Problem to solve ▸ From the first line of the data below, copy each line up to the one containing "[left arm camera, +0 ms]", and include that line too.
──────────
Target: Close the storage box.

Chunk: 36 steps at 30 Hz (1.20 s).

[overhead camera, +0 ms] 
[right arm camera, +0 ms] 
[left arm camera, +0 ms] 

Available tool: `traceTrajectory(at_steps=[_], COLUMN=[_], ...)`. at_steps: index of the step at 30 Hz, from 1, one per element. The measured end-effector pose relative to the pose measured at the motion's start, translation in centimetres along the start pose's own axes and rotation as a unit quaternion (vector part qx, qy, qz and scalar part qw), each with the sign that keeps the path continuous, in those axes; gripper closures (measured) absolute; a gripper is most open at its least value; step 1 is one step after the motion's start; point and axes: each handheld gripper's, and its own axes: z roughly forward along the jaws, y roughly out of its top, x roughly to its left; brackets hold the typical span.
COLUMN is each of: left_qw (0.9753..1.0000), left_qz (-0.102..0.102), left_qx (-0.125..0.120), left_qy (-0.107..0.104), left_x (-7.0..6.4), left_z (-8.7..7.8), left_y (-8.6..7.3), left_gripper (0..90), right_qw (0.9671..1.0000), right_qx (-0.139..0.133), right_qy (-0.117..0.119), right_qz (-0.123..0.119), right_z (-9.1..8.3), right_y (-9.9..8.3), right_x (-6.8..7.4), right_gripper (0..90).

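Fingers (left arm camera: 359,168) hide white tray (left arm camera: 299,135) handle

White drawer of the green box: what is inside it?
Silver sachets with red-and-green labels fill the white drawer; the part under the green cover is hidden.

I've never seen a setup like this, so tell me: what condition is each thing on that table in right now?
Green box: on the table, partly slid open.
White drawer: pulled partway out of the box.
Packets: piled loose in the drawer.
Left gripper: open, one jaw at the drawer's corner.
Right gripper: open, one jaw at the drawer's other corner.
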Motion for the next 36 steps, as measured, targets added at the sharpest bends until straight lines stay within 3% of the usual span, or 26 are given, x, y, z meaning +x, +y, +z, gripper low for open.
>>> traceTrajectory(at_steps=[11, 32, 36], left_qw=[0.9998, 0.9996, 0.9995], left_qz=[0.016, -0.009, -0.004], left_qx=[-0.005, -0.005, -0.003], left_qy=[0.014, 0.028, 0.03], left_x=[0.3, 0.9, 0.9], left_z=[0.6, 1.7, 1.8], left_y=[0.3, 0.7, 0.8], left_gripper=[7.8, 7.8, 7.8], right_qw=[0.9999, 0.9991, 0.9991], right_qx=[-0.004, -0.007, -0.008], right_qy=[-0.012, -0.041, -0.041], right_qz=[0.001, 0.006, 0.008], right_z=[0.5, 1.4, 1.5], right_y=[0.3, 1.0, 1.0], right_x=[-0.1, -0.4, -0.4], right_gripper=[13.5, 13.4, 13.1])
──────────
Expected answer ▸
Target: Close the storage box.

Chunk: 36 steps at 30 Hz (1.20 s).

[overhead camera, +0 ms] 
[right arm camera, +0 ms] 
[left arm camera, +0 ms] 

The response to this exercise is now complete.